Cependant, on observe un glissement progressif depuis le quatrième trimestre : les emprunts en EUR se sont raffermis ces derniers mois, ce qui a réduit leur avantage sur les titres américains, tandis que les coûts de couverture de change en USD ont sensiblement diminué pour les investisseurs de la zone euro (de 3,2 % en octobre à 2,1 % fin février sur la base des contrats à terme). En cause, le rapprochement des trajectoires monétaires de la Fed et de la BCE. Nous estimons que la courbe des emprunts d’État en EUR s’inversera encore sensiblement, dans la mesure où la BCE devra continuer le resserrement agressif de sa politique de taux pour pouvoir maîtriser l’inflation. En conséquence, les coûts de couverture en USD devraient encore diminuer, ce qui pourrait faire fondre l’avantage de rendement des emprunts en EUR sur les titres en USD en l’espace de quelques mois jusqu’à exercer une pression sur les prix des emprunts en EUR. Il convient de suivre de près cette évolution afin d’adapter progressivement le positionnement du portefeuille aux nouvelles conditions.
Sur le long terme également, nous estimons que les obligations d’entreprise IG suivront une trajectoire favorable.

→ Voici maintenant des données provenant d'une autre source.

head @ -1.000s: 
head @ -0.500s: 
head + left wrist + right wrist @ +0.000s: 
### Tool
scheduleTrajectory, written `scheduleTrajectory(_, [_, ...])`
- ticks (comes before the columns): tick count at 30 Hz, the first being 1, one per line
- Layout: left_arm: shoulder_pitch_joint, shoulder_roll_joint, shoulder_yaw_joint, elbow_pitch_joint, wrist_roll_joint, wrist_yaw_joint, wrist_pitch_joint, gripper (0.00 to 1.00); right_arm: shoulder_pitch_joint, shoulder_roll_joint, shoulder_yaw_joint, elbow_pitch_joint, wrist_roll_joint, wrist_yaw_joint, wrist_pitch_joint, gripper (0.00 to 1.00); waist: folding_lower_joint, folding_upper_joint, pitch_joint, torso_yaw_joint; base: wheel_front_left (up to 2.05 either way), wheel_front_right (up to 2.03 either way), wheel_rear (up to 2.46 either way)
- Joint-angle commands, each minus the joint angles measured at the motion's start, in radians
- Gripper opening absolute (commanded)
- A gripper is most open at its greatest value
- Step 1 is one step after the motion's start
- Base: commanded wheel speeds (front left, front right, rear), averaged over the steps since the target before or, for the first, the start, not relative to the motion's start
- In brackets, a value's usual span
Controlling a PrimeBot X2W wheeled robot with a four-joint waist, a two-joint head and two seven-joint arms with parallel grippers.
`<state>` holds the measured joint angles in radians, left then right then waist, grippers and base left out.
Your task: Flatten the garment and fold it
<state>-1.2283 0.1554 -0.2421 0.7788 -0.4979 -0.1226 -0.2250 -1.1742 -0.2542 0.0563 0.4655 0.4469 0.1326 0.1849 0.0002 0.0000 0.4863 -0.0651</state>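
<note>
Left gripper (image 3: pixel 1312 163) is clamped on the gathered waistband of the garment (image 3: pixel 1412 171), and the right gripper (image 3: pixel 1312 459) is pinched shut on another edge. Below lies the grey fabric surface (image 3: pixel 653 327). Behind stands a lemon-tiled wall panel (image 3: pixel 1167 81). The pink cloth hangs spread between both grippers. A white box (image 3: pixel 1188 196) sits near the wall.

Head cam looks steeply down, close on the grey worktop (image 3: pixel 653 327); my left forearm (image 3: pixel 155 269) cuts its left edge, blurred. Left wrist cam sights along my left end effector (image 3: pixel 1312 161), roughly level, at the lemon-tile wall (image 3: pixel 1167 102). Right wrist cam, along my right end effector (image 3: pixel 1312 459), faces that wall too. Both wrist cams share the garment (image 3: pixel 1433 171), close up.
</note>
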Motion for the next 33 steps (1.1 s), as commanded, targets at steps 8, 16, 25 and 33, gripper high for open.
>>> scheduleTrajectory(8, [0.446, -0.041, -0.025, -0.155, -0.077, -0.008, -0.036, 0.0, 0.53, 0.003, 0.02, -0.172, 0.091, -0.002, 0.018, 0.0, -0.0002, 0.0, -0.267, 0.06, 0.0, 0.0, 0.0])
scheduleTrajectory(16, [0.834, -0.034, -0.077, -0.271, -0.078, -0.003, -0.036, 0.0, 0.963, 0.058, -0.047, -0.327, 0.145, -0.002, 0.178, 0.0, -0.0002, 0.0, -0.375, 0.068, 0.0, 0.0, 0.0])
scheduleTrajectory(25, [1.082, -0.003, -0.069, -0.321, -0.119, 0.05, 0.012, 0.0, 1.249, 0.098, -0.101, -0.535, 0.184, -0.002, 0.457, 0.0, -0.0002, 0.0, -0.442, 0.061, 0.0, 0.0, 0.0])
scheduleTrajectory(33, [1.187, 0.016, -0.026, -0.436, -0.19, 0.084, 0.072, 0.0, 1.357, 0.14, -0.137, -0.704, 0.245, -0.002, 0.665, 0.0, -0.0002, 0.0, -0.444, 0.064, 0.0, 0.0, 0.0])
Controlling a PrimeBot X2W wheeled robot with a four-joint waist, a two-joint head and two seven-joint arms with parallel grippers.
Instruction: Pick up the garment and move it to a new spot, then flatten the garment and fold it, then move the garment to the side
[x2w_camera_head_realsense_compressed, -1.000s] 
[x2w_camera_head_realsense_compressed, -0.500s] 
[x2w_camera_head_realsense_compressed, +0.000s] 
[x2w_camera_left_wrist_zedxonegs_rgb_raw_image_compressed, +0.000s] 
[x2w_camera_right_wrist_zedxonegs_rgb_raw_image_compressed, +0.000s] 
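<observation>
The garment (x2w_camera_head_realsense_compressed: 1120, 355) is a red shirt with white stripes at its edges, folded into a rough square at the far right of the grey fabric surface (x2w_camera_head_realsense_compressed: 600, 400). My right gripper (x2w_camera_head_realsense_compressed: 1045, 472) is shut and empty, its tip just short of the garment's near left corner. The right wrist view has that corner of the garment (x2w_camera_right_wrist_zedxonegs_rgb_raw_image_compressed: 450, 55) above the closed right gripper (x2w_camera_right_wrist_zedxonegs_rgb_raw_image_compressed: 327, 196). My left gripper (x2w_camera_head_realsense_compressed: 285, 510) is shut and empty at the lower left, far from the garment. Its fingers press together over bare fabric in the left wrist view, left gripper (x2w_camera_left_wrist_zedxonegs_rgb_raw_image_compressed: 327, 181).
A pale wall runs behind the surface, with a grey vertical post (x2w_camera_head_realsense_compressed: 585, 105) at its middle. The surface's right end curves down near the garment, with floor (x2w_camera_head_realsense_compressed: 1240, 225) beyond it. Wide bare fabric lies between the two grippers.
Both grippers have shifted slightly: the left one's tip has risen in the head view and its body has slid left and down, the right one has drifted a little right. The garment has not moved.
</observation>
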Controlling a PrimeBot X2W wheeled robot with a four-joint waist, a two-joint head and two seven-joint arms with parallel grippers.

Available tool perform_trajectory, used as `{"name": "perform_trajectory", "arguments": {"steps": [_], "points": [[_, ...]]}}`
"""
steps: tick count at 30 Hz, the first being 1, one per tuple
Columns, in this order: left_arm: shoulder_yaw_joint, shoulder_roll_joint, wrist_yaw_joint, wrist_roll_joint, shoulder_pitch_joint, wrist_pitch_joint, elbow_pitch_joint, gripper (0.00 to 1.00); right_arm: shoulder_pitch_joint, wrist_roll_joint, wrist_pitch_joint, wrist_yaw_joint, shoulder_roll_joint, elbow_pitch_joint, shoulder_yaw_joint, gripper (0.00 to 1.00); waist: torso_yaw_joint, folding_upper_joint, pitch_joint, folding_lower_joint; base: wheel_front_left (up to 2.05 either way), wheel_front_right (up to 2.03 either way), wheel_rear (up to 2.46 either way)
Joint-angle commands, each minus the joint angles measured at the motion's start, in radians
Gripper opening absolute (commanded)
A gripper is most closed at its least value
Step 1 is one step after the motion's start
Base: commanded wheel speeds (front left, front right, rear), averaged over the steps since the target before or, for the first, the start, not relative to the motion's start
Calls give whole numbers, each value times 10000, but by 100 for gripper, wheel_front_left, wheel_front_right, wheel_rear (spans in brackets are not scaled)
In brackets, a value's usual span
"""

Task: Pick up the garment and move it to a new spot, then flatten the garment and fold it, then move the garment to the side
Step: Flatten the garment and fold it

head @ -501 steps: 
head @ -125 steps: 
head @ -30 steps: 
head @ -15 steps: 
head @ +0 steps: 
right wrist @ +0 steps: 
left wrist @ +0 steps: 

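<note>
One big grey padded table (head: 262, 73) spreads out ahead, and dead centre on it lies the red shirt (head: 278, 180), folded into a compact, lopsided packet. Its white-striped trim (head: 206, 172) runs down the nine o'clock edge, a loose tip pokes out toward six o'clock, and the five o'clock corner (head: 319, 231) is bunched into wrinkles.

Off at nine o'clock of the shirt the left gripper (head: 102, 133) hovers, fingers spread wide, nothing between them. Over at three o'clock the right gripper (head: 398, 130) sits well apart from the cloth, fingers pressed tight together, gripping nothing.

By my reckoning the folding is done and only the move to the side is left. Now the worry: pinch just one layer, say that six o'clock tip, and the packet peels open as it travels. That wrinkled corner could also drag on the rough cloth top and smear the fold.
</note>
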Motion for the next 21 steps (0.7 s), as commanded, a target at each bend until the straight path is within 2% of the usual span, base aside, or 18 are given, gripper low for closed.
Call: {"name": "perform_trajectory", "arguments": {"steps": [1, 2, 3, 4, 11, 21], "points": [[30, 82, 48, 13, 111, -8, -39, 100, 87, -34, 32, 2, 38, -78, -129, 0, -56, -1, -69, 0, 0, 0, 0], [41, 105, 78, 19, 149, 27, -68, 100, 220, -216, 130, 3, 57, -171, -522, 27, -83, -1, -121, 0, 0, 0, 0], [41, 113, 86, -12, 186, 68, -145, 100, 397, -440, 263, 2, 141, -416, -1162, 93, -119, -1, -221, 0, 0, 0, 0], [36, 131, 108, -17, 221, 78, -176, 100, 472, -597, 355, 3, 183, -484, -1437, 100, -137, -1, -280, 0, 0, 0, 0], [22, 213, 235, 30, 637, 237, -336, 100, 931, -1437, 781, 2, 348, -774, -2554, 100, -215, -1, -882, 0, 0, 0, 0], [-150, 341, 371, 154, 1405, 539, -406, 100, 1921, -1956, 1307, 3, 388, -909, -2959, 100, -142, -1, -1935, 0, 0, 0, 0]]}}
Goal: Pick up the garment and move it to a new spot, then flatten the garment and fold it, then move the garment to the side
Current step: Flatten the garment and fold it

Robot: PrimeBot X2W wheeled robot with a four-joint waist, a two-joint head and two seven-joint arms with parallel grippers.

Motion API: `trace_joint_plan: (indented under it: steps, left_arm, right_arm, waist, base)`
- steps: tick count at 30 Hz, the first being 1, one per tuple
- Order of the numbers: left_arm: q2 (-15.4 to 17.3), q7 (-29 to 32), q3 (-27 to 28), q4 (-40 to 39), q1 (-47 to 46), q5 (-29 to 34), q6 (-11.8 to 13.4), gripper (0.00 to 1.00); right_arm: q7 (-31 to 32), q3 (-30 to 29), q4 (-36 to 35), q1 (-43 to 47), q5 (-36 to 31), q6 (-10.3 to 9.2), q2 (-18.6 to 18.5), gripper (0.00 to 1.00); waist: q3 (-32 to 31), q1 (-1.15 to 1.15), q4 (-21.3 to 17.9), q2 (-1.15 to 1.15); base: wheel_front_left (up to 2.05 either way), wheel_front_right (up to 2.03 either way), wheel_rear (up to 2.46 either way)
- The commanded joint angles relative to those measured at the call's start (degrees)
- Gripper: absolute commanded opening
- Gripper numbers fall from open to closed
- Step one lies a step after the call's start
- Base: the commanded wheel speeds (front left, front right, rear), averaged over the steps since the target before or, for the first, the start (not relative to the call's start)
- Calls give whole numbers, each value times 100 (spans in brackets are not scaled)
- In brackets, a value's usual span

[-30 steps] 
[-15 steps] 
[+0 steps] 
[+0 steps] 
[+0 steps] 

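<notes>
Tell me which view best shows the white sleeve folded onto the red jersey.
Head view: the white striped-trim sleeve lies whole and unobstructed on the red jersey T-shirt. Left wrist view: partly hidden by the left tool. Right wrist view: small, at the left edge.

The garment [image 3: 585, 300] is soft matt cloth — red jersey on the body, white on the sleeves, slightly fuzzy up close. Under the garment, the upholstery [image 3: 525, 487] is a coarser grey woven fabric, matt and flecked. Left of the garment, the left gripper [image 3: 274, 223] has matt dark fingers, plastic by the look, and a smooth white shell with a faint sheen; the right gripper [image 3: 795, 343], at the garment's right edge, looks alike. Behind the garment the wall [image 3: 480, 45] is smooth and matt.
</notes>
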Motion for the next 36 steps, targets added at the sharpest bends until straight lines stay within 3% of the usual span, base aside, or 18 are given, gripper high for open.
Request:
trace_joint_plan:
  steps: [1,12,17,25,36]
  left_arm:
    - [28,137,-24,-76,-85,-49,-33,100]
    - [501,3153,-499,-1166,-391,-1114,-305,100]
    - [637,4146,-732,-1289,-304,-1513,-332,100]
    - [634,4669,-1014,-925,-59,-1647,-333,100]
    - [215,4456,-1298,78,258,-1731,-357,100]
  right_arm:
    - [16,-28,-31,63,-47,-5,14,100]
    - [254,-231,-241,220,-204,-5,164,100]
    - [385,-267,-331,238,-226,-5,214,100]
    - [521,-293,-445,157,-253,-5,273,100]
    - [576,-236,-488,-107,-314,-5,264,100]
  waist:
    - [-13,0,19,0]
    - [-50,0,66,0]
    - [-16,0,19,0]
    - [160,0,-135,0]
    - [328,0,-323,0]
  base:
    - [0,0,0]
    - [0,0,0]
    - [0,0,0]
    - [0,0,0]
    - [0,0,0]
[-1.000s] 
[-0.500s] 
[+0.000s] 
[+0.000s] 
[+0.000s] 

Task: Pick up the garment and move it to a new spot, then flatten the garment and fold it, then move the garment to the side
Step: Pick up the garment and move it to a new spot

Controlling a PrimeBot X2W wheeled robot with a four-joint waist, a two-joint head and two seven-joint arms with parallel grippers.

Même si nous devons nous attendre à une certaine volatilité des taux dans les mois à venir, nous croyons en l’effet du resserrement monétaire qui se reflète déjà dans les indicateurs avancés et les résultats des entreprises. Nous tablons donc sur un ralentissement marqué au deuxième semestre qui devra inciter les banques centrales à revoir leur programme de resserrement monétaire. Les emprunts de grande qualité devraient ensuite profiter de la baisse des taux, tandis que les risques fondamentaux pourraient entraîner des pressions à la vente sur les titres moins bien notés. Il pourrait donc être intéressant d’affronter les turbulences avec un positionnement qui offre aussi bien une protection appropriée qu’un potentiel de reprise.